_About this task_.
Without any of the pictures, set down the data below exactly.

[[ Given information open ]]

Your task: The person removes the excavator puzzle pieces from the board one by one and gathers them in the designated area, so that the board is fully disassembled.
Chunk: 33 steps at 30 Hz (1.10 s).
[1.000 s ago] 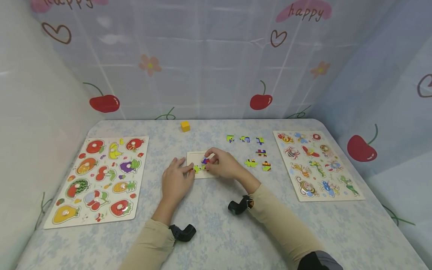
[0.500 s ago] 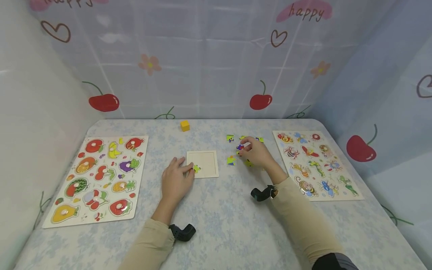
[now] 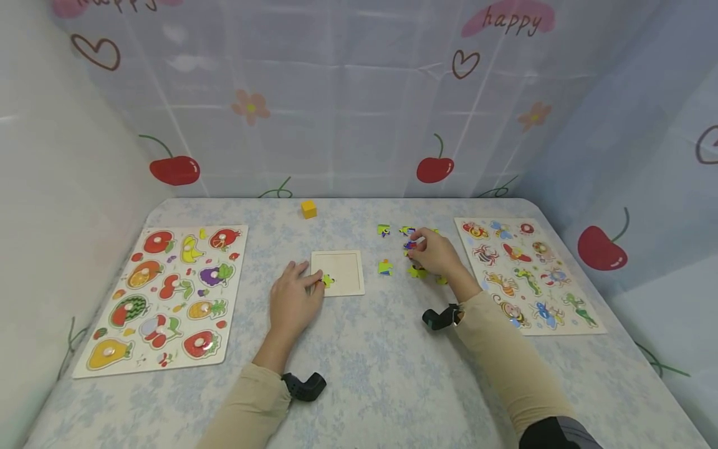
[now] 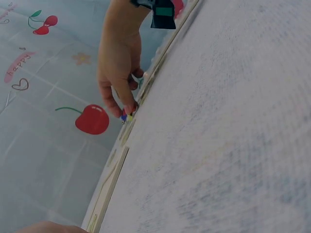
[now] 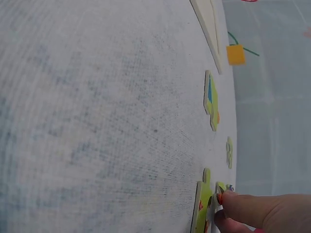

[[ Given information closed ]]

_Reply to the exercise_.
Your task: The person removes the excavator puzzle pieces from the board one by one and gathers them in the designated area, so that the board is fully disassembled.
Chunk: 33 steps at 30 Hz (1.10 s).
[1.000 s ago] 
[0.500 s ago] 
[now] 
[now] 
[now] 

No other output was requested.